Work instruction:
Copy the final lines exactly, starting at the one that contains "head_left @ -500" and ending with the last line of the listing below. Pictures are not part of the copy.

-------------------------

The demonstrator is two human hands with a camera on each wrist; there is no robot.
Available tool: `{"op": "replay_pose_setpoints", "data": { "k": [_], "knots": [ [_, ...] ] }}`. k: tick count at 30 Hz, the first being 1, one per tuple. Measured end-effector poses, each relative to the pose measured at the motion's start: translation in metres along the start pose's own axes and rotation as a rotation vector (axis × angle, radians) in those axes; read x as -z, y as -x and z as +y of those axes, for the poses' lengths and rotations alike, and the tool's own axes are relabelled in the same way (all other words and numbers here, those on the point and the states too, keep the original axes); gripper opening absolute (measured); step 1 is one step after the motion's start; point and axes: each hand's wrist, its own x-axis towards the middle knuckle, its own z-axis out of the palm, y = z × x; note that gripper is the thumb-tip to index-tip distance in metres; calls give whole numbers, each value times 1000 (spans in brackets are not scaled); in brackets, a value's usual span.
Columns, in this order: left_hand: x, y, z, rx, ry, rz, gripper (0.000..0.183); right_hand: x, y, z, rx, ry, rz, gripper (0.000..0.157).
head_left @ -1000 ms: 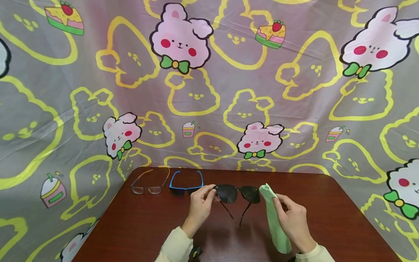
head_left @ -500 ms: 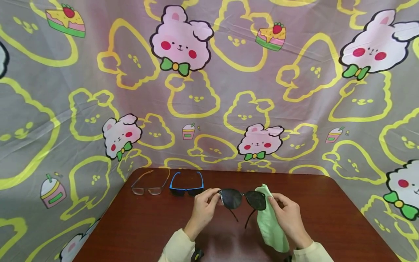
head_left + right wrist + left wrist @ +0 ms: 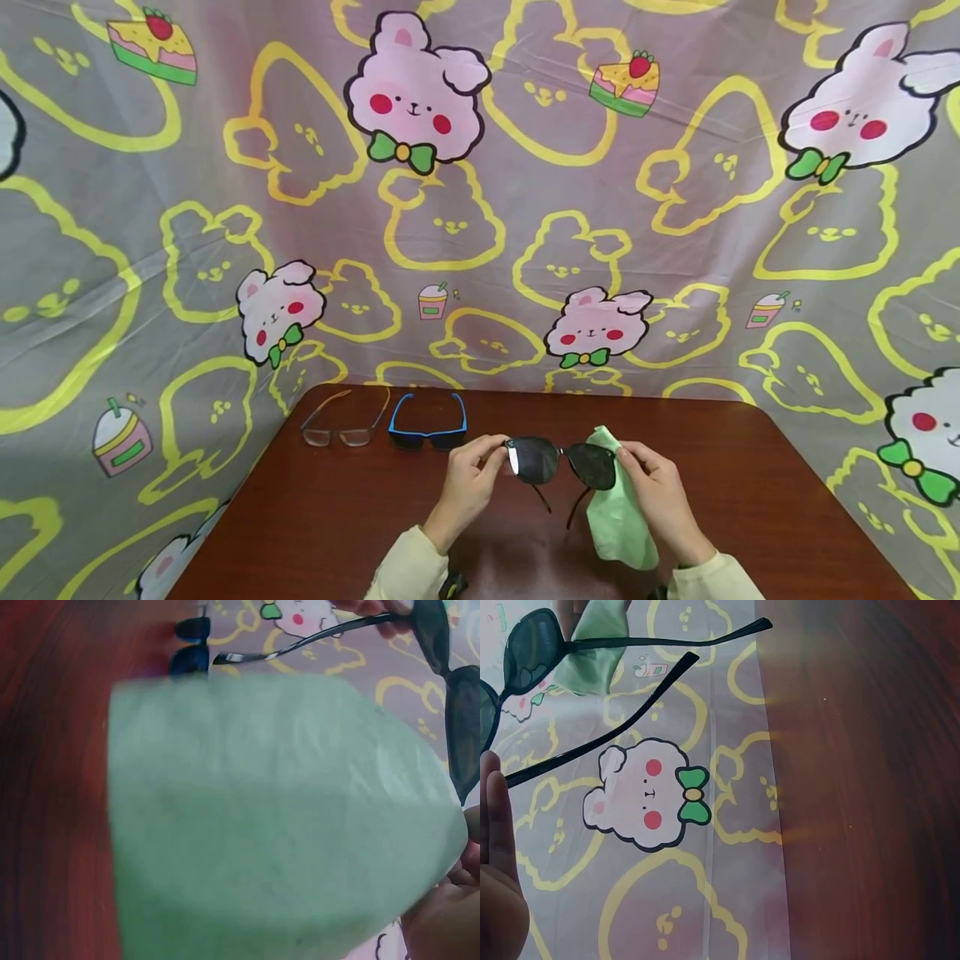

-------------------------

Result:
head_left @ -500 ms: 
head_left + right wrist + left wrist @ +0 ms: 

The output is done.